Always, the ‘ought’ in poker comes out against it. It doesn’t count as a legit occupation in the
eyes of society – despite the fact, as I’ve argued elsewhere, that poker is
precisely the same set of intellectual activities as trading on Wall Street. Few parents, and especially not mine, find
tears of pride when they discuss ‘my son the poker player’.
However passionately we may feel about the game, those are
substantial psychic forces – greater in some individuals than in others – will act
as a counterweight to our passion: a ‘but’ that will always be there. That can be hard to live with. In this century, in the West, we are unlikely
to get invited to the snootiest of country clubs.
It is ok to care about this (negative) influence; it is ok
to not care about it. What is less ok
from a psychological point of view is to pretend not to care (who gives a
s^&t) when actually part of you does.
Intellectual honesty is required, and in my case, with my parentage, and
the cultural influences in my life, the ‘my son the poker bum’ will be hard to
avoid. It is one of the realities I have
to live with.
When you do decide ‘I can live with this’, it is wise to be
aware that it may limit opportunities elsewhere. The nice girl you now want to marry, may
decide as tying the knot comes closer, that the ‘oughts’ in her life are too
strongly against marrying a poker player.
Samurai warriors used to visualize their fear out in front of them, at their sword tip, so they could 'look it in the eye'. That is what, if you are serious, you need to do with the 'oughts' in your Pokerlife. They are always there - the choice is how to accept them fully, and deal with them honestly and squarely.
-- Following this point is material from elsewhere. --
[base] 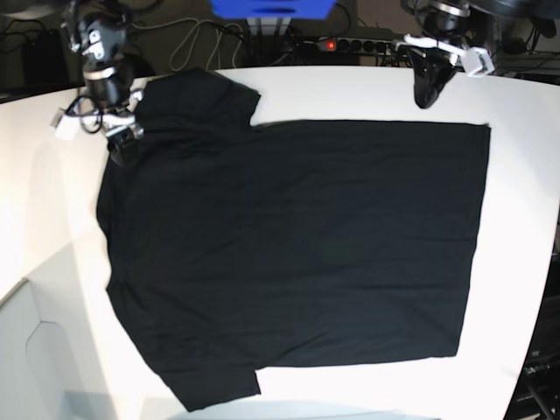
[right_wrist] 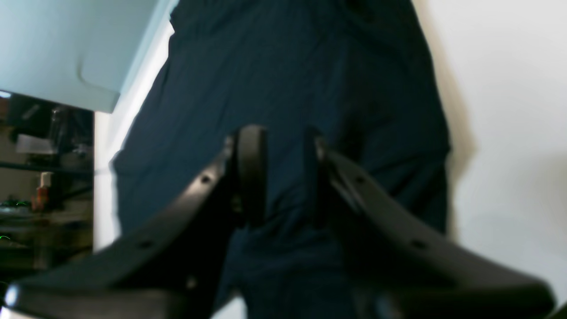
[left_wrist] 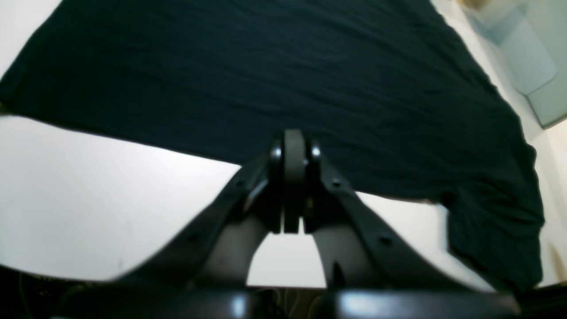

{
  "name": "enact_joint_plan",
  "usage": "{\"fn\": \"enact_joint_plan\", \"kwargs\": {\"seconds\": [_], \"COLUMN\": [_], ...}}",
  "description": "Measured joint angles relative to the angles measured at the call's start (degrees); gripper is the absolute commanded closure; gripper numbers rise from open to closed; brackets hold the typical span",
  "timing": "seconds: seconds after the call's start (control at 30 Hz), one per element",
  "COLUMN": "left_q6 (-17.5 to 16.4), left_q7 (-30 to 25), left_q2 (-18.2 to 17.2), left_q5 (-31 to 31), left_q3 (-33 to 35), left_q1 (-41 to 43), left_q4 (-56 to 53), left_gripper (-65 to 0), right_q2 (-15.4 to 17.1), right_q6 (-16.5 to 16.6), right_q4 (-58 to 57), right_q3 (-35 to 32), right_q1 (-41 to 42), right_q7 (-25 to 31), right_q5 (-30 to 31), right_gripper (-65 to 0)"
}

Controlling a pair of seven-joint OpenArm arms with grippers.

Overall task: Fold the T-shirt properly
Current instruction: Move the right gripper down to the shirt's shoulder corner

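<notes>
The black T-shirt (base: 297, 245) lies spread flat on the white table (base: 525, 219), with its sleeves toward the left of the base view. My right gripper (base: 122, 149) hovers at the shirt's upper left corner, beside the upper sleeve (base: 206, 96). In the right wrist view the right gripper (right_wrist: 283, 173) is open, its fingers (right_wrist: 252, 168) a little apart over the T-shirt (right_wrist: 288, 79), with nothing held. My left gripper (base: 427, 94) is beyond the shirt's far edge. In the left wrist view the left gripper (left_wrist: 294, 150) is shut and empty, at the edge of the T-shirt (left_wrist: 283, 66).
A blue box (base: 271, 7), a power strip (base: 328, 42) and cables sit behind the table's far edge. A pale grey panel (base: 35, 350) stands off the near left corner. The table ends close to the shirt's hem on the right.
</notes>
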Motion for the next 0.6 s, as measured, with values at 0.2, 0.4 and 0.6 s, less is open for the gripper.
{"fn": "enact_joint_plan", "kwargs": {"seconds": [0.2,0.4,0.6], "left_q6": [0.0,0.0,0.0], "left_q7": [0.0,0.0,0.0], "left_q2": [0.1,1.6,1.6], "left_q5": [0.0,0.0,0.0], "left_q3": [0.0,-0.2,-0.2], "left_q1": [-0.5,-1.0,-0.9], "left_q4": [-2.1,-2.0,-2.0], "left_gripper": [0.0,0.0,0.0], "right_q2": [2.4,2.9,4.9], "right_q6": [0.0,2.7,9.4], "right_q4": [-1.2,-9.1,-17.2], "right_q3": [-0.2,1.6,2.6], "right_q1": [2.4,4.3,6.1], "right_q7": [0.1,0.1,-3.4], "right_q5": [3.7,8.5,9.7], "right_gripper": [-20.0,-20.0,-20.0]}}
In part 2, I will look at a model of career values, and
provide you with a ‘values questionnaire’ to help you decide whether poker
aligns with your values.
In part 3, I will look at a three-part career model (from
career counseling), which asks whether the three key career choice factors are
there: passion, skills/ aptitude, and lifestyle
fit.
Paul Gibbons has been
an investment banker, a consultant, a top executive coach, and a successful serial
entrepreneur. In 2011, he founded
Healthy Poker LLC. He has $500k in live
and online cashes during the last eighteen months. He has degrees in
Biochemistry, Philosophy and Psychology.